A la pointe d'une aiguille

tourne, tourne mon amour ! "

Goûte, Goûte, Goûte

Goûte compagnon

Lève ton verre et nous le remplirons

A bientôt compagnons du bousset ; Bacchus part à la découverte de nouvelles émotions et vous retrouvera, en Auvergne, sous le blanc soleil de septembre.

Les Demoiselles d'Avignon, 1907

de Pablo Picasso

Huile sur toile, 244 X 234 cm

New York, musée d'Art moderne

Audacieuse composition représentant les filles de joies de la "carrer d'Avinyo" - la rue d'Avignon à Barcelone.

Le jeune Picasso possédait un atelier dans cette rue du coeur historique de la ville.

Voici 5 femmes nues, cinq prostituées.

Dans ces corps étirés, recomposées, il est aisé de reconnaître à gauche l'influence hispanique et, à droite, celle de l'art nègre.

Ce tableau est considéré comme le début de l'art moderne. Il annonce le cubisme.

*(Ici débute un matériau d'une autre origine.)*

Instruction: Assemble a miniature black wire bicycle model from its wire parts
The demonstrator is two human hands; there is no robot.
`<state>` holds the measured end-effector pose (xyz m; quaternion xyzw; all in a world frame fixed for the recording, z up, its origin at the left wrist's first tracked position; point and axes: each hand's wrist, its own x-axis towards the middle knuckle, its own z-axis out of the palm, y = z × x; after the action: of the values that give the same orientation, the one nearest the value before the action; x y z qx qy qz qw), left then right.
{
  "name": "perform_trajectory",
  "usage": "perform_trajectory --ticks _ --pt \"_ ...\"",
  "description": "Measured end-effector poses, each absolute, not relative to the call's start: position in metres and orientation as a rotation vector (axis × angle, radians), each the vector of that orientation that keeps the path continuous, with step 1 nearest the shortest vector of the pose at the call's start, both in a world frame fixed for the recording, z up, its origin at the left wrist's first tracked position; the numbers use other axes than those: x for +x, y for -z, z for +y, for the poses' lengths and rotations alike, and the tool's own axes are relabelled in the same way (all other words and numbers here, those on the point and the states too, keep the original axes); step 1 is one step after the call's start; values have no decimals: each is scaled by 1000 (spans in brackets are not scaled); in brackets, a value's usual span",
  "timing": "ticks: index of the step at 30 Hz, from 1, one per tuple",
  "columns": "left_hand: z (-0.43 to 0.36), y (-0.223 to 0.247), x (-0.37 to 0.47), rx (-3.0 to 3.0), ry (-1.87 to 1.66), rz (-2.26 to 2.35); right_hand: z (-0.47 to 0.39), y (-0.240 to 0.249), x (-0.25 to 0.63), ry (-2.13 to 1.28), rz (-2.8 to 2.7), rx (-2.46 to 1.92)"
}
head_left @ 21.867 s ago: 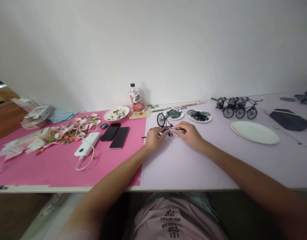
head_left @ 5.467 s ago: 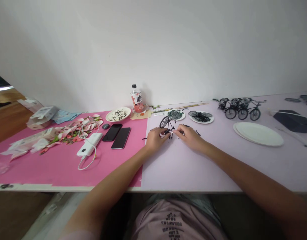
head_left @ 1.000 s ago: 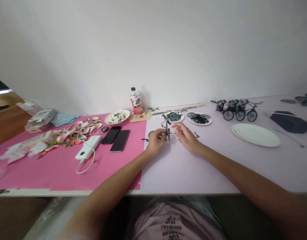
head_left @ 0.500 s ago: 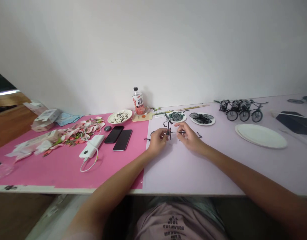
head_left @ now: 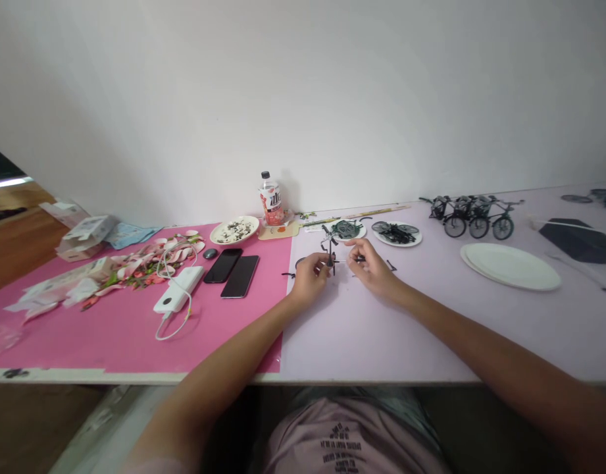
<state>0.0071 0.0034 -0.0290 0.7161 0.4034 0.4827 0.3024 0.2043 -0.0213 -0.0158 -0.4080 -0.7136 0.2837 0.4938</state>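
My left hand (head_left: 311, 275) pinches a partly built black miniature bicycle (head_left: 331, 245), held upright with its handlebars at the top. My right hand (head_left: 372, 268) is closed on a small screwdriver (head_left: 341, 261); its thin shaft points left and meets the side of the bicycle's lower part. The fingers hide most of the handle, and the exact contact point is too small to make out. Loose dark parts lie on the table beside both hands, among them a small black piece (head_left: 392, 265) right of my right fingers.
Behind my hands are a plate of green parts (head_left: 362, 232) and a plate of black parts and wheels (head_left: 417, 241). Finished miniature bicycles (head_left: 473, 216) stand at right, behind stacked white plates (head_left: 514, 266). At left lie two phones (head_left: 240, 276), a power bank (head_left: 178, 289) and petals; a bottle (head_left: 272, 203) stands behind.
The whole view has shifted slightly. Both hands keep nearly the same pose; the right fingers have curled slightly around the screwdriver, which still points at the bicycle.
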Motion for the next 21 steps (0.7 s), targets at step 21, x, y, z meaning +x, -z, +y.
perform_trajectory --ticks 21 --pt "7 16 2 1821 -1278 1158 14 19 243 -149 -1585 -1200"
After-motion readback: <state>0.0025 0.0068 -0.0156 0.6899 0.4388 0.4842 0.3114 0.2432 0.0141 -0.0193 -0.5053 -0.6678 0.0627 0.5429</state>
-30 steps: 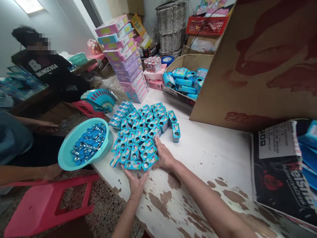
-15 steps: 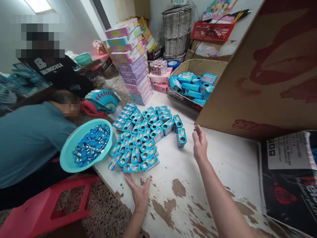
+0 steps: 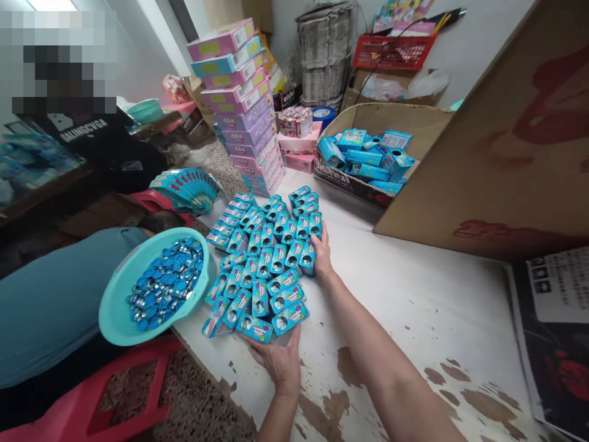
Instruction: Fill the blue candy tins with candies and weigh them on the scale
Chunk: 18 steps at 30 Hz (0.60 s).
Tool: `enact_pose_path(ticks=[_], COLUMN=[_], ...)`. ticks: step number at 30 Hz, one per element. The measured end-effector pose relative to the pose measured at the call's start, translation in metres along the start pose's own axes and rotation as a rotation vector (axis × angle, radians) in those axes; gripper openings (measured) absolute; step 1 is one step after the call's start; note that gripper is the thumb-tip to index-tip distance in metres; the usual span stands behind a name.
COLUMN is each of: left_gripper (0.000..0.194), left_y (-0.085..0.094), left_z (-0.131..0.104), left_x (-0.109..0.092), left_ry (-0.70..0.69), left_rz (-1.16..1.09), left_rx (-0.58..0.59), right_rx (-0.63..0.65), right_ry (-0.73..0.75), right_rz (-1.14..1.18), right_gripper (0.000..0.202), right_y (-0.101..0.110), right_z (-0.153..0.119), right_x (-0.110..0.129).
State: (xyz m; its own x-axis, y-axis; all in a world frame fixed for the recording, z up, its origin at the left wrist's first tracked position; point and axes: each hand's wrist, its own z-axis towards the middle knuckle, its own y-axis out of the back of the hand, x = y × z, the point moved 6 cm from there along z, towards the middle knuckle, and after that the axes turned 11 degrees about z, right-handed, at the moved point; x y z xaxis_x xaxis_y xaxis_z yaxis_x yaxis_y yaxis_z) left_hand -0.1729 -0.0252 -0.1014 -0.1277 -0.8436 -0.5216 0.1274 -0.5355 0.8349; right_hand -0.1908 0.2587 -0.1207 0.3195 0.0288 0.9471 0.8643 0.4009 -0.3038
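Blue rectangular tins [image 3: 264, 264], each with a round hole in its top, stand upright in a tight cluster on the white table [image 3: 386, 294]. My left hand [image 3: 278, 363] is spread against the near side of the cluster, its thumb toward the right corner; part of its fingers is hidden behind the front tins. Against the right side of the cluster, my right hand [image 3: 323, 253] lies with its fingers along the outer tins, its palm turned left. Neither hand is wrapped round a single tin.
Left of the tins, a turquoise basin [image 3: 108, 325] holds blue-and-silver round caps [image 3: 165, 285]. Behind them rises a stack of pink and purple boxes [image 3: 243, 123]. A cardboard tray [image 3: 427, 132] holds more blue tins. A person in a blue shirt [image 3: 64, 288] bends beside a red stool [image 3: 87, 399].
My right hand has moved left onto the cluster, and the two outlying tins at the right now stand against the others. My left hand has come up against the front tins.
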Motion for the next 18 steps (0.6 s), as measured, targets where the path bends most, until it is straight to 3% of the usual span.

Picasso le blasphémateur !

A quoi joue donc Picasso à ne pas être deux fois le même.

S'engage-t-il à peine sur une voie, déjà il s'en détourne.

Impossible de s'y retrouver avec ce Pablo qui met un oeil sur une fesse. Non seulement il fait violence à la nature, à la femme et à lui-même, si rageusement, qu'il devient fidèle à son infidélité.

Le plus étrange, c'est que sa peinture scandaleuse le fait prospérer.

Avec ses innombrables mues, volte-face, sa peinture n'est-elle pas un certain trouble que chacun et chacune dissimule, et que l'artiste, lui, met au grand jour ?

C'est peut-être en cela que son oeuvre a posé une empreinte qui la distingue des autres.